INSTRUCTIONS FOR THE TASK: State the number of lines in the records beneath that hold the word "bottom", and add nothing.

Collection entries
---+---

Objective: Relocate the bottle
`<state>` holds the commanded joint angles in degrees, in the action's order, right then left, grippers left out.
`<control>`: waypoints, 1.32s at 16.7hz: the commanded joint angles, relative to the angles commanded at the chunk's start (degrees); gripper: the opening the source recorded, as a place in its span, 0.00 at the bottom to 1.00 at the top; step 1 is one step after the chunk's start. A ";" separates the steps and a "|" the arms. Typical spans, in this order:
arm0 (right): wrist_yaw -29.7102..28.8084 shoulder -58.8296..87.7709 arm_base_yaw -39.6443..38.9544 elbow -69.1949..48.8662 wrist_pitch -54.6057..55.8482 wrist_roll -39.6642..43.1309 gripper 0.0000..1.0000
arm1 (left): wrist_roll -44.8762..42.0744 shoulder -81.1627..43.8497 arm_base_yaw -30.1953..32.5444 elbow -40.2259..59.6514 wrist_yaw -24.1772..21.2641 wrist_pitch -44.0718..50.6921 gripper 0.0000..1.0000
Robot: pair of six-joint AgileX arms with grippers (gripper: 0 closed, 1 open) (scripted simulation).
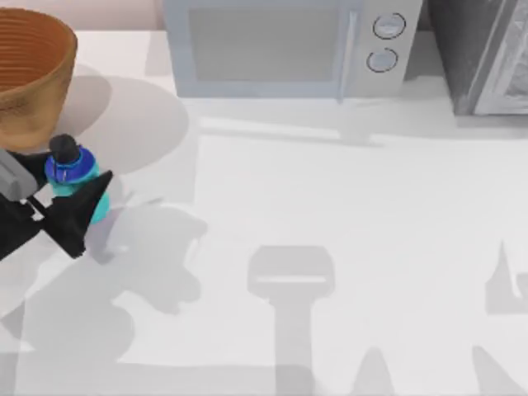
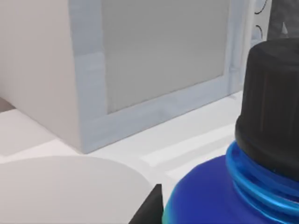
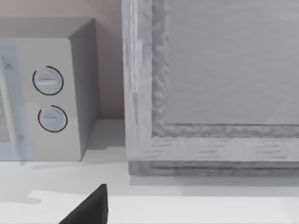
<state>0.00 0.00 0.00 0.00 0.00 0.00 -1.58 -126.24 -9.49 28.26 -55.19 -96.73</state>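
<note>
The bottle [image 1: 69,167], with a cyan body, blue shoulder and round black cap, is at the table's far left, just in front of the wicker basket. My left gripper [image 1: 73,180] is shut on it, with black fingers [image 1: 82,210] on either side of the body. In the left wrist view the bottle [image 2: 219,196] looms very close and its cap [image 2: 275,107] stands upright. I cannot tell whether it rests on the table or hangs above it. A black part of my right gripper [image 3: 88,207] shows in the right wrist view, facing the back right of the table.
A wicker basket [image 1: 29,74] stands at the back left corner, close behind the bottle. A grey microwave [image 1: 280,45] lines the back edge, and a grey framed cabinet [image 1: 487,54] stands at the back right. White tabletop [image 1: 346,214] stretches across the middle and right.
</note>
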 joint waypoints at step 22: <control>0.00 0.00 0.00 0.00 0.00 0.00 1.00 | 0.42 -10.49 8.84 10.32 8.72 -0.60 0.53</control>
<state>0.00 0.00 0.00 0.00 0.00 0.00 -1.16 -136.73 -0.65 38.58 -46.48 -97.32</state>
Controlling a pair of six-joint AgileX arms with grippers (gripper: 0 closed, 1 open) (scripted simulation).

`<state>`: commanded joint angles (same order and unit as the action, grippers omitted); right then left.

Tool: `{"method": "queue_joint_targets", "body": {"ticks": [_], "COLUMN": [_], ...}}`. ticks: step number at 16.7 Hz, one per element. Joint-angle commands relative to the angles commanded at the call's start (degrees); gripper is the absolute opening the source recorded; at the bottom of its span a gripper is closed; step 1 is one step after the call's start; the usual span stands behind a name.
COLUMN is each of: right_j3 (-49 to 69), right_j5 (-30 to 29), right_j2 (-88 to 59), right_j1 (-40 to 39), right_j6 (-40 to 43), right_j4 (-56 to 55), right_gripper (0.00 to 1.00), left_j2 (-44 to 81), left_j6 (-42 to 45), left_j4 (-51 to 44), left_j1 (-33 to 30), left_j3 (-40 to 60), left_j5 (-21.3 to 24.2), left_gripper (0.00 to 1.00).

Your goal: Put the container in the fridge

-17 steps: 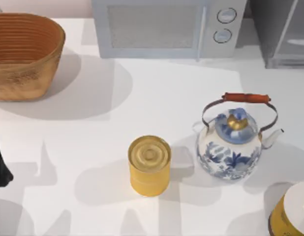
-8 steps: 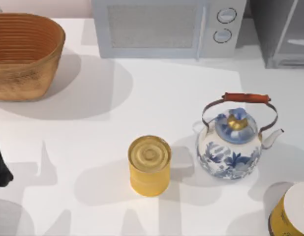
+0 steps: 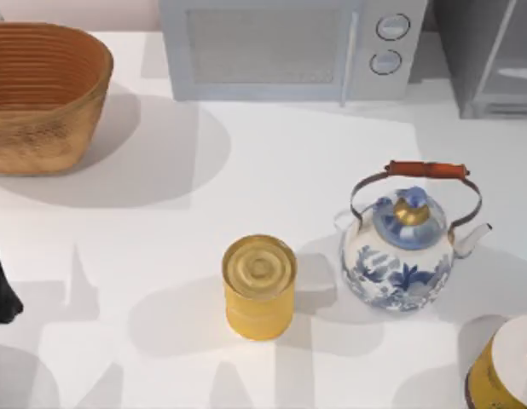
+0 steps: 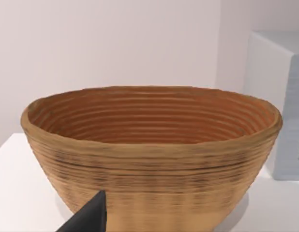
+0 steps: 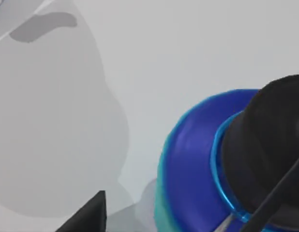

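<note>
We see the short yellow cylindrical metal container (image 3: pixel 259 287) standing upright on the white table (image 3: pixel 272 162), its long axis vertical and its ridged round lid facing up, near the middle of the front half. Just to its right stands a blue-and-white porcelain kettle (image 3: pixel 400 256) with a red-wrapped wire handle, its spout pointing right; the two are apart.

The large grey fridge (image 3: pixel 489 55) with its pale glassy door panel sits at the far right corner, only partly visible. Beside it, along the back edge, is the light grey microwave (image 3: pixel 289 47) with two round knobs. A woven brown wicker basket (image 3: pixel 42 94) sits at the far left. A yellow tin with a white top (image 3: pixel 506 366) pokes in at the near right corner.

Our left arm (image 3: pixel 1 290) shows as a dark shape at the left edge; we cannot tell how either gripper's fingers stand.

Behind the table rises a plain pale wall (image 4: pixel 115 43).
</note>
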<state>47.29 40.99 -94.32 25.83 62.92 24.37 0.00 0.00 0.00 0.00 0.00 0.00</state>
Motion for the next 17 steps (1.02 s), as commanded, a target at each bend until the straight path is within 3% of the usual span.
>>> {"method": "queue_joint_targets", "body": {"ticks": [5, 11, 17], "right_j3": [-2.8, -3.2, -3.2], "right_j5": [-1.2, -1.3, -1.3], "right_j2": [-2.8, -2.6, -2.6], "right_j1": [-3.2, -3.7, -3.7], "right_j6": [-3.9, -4.6, -4.6], "right_j4": [-8.1, -8.7, -8.7], "right_gripper": [1.0, 1.0, 0.55], "left_j2": [0.0, 0.0, 0.0], "left_j6": [0.0, 0.0, 0.0], "left_j4": [0.0, 0.0, 0.0], "left_j1": [0.0, 0.0, 0.0], "left_j3": [0.0, 0.0, 0.0], "left_j5": [0.0, 0.0, 0.0], "left_gripper": [1.0, 1.0, 1.0]}}
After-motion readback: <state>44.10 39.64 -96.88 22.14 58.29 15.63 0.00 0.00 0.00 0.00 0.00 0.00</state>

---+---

RESPONSE BOX: 2